ACTIVITY:
Return each line of the listing in which the word "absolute" appears.

DATA BLOCK:
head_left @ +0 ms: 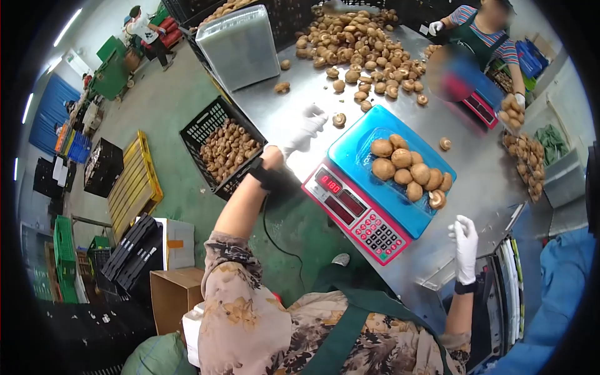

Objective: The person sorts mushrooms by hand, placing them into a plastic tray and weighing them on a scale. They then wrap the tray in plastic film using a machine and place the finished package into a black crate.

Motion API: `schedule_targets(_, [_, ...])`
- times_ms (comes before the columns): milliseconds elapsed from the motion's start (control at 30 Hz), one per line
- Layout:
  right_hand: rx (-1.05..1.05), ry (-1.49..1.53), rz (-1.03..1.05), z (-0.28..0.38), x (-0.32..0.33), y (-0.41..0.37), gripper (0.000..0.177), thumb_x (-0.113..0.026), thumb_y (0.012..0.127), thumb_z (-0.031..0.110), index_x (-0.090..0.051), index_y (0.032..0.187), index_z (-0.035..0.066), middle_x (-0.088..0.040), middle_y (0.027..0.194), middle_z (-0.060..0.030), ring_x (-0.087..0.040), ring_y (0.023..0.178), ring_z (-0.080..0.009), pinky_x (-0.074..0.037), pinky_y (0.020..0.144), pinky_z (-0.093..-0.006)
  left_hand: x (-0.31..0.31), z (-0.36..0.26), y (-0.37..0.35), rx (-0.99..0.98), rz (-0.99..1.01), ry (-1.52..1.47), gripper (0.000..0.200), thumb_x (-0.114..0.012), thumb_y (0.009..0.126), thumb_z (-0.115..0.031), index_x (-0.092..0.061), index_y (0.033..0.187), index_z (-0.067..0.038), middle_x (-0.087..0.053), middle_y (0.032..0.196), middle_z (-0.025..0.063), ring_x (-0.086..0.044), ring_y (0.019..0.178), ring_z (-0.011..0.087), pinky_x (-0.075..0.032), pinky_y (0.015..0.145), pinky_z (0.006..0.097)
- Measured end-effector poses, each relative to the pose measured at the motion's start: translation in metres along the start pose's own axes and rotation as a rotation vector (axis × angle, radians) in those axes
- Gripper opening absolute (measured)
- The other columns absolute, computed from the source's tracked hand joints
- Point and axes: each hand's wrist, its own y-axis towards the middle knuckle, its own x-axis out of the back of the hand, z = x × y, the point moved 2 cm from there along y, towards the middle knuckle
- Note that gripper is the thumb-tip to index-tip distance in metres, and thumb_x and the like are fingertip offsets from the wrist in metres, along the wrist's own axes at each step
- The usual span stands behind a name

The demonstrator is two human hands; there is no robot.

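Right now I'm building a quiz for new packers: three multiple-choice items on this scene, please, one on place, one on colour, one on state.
1. Where do the weighed mushrooms lie? A tray B floor C box
2. Tray colour? A blue B white C black
3. Left hand? A fisted B gripping a mushroom C open, empty
Answers: 1 A, they sit in the tray on the scale. 2 A, it is bright blue. 3 C, fingers spread over the table.
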Motion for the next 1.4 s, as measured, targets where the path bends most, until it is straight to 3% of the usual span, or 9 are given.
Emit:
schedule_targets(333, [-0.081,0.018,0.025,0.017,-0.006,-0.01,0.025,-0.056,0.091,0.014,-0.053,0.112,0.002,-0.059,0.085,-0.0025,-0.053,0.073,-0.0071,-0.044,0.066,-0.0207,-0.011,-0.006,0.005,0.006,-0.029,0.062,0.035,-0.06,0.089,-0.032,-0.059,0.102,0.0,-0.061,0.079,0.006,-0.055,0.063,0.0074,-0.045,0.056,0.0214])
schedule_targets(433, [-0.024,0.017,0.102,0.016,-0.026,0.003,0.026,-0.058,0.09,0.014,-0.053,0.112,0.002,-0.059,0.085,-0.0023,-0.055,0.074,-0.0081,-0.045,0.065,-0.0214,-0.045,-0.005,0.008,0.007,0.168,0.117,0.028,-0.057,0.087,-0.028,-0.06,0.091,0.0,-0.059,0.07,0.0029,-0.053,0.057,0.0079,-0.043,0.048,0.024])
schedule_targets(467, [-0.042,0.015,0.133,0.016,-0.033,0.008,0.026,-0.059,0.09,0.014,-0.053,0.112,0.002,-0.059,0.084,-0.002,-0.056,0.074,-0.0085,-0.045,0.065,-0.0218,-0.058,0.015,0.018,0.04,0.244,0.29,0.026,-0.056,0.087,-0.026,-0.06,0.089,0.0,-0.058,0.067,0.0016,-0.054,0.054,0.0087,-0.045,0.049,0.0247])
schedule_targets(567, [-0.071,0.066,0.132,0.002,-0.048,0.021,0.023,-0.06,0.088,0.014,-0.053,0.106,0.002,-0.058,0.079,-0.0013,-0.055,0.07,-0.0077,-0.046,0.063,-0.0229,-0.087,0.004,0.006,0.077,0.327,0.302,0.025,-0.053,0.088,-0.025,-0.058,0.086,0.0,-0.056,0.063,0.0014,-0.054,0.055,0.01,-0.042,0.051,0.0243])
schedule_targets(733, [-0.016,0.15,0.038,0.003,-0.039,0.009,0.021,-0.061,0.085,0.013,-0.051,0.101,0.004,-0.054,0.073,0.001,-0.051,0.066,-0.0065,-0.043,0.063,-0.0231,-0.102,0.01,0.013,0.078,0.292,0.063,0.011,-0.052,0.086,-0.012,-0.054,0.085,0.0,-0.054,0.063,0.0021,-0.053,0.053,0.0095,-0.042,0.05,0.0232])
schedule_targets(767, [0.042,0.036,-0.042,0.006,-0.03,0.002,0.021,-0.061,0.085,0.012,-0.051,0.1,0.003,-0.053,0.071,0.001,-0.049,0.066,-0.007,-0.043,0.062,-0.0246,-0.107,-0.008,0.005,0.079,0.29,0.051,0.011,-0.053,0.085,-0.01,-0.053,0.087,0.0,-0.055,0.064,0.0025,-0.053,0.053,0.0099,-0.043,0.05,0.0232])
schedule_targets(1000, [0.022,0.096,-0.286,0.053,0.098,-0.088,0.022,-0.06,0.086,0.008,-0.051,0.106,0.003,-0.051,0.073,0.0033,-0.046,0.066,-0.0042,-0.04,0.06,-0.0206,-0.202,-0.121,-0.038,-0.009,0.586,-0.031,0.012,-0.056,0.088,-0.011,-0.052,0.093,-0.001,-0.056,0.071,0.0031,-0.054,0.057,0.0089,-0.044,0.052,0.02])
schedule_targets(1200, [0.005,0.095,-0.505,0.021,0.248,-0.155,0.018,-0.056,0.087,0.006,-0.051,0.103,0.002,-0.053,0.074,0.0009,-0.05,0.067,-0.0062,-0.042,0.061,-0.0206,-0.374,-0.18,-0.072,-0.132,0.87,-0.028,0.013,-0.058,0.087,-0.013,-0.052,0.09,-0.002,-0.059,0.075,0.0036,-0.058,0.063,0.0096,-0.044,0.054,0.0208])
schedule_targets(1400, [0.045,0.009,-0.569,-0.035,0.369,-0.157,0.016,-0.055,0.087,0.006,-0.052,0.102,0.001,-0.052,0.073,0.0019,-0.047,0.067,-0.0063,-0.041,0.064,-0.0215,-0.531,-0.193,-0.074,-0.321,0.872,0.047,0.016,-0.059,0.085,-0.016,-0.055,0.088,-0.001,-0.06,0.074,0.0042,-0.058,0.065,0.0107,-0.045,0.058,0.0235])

OUTPUT FOR THIS EXERCISE:
- Gripper opening absolute (measured)
- The other columns absolute, computed from the source's tracked hand joints

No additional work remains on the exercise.